▶ _DIRECTIONS_:
Review the material line by line. Identify and copy every line that contains the string "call".
□ □ □ □
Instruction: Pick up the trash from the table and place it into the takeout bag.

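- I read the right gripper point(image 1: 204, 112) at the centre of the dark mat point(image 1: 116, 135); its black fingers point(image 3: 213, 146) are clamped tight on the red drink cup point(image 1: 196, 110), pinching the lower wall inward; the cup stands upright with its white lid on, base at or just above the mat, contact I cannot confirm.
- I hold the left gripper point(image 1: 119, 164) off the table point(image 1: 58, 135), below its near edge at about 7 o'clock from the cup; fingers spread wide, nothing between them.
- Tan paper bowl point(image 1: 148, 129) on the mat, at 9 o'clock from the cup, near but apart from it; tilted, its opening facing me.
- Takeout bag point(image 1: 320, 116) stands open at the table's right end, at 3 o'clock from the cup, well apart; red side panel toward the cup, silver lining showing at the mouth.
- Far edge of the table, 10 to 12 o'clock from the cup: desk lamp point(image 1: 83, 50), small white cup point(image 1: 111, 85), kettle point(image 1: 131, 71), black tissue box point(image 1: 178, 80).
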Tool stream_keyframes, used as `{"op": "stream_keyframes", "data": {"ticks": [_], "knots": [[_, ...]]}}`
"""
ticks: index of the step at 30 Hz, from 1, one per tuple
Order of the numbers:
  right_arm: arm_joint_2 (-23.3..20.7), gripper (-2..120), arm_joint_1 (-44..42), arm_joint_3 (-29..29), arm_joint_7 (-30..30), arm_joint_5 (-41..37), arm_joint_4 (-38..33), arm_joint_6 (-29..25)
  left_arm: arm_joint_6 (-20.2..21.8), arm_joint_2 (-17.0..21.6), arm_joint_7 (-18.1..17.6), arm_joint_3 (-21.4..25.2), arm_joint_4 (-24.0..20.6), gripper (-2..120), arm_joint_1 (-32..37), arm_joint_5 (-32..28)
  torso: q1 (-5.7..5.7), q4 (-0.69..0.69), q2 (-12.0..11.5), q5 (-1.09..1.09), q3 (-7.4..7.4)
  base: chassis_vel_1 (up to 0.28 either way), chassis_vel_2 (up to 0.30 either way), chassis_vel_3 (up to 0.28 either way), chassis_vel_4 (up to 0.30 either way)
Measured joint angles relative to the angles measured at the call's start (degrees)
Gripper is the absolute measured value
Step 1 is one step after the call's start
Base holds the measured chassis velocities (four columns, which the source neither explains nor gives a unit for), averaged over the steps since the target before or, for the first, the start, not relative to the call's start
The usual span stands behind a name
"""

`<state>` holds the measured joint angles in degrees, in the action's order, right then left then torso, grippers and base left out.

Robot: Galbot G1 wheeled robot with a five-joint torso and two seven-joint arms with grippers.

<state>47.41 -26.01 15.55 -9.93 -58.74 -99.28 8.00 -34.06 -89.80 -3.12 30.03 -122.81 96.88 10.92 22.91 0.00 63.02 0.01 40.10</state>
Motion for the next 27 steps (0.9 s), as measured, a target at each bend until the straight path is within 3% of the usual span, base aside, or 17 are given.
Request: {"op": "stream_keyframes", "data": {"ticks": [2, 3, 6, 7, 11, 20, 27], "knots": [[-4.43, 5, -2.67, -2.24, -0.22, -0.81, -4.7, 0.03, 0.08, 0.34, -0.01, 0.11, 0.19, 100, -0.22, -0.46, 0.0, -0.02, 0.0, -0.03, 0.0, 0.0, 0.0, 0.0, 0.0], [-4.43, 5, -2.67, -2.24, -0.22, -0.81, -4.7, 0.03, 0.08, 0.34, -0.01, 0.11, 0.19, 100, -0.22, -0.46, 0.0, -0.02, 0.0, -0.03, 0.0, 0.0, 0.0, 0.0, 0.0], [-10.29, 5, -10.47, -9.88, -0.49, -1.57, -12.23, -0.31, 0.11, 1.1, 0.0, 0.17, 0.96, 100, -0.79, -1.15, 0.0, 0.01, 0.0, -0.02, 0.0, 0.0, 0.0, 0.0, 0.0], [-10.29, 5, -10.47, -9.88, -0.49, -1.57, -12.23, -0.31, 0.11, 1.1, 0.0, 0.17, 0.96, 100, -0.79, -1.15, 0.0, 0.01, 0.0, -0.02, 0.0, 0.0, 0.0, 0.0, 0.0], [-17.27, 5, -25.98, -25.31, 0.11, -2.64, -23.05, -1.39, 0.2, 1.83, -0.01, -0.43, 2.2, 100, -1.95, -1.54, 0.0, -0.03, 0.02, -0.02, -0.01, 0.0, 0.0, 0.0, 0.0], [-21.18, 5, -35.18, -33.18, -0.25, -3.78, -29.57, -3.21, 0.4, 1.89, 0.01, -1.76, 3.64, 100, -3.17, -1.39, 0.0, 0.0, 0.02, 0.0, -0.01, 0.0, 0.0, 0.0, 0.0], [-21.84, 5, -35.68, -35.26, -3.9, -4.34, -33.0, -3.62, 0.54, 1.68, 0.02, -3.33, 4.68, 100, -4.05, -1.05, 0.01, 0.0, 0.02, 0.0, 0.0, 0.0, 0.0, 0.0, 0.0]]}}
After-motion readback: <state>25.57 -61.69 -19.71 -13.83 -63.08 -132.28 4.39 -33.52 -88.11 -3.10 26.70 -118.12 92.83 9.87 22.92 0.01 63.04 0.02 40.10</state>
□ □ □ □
▶ _SOLUTION FOR THIS TASK_:
Measured joint angles relative to the angles measured at the call's start (degrees)
Step 1 is one step after the call's start
Base holds the measured chassis velocities (four columns, which the source neither explains nor gives a unit for), averaged over the steps since the target before or, for the first, the start, not relative to the call's start

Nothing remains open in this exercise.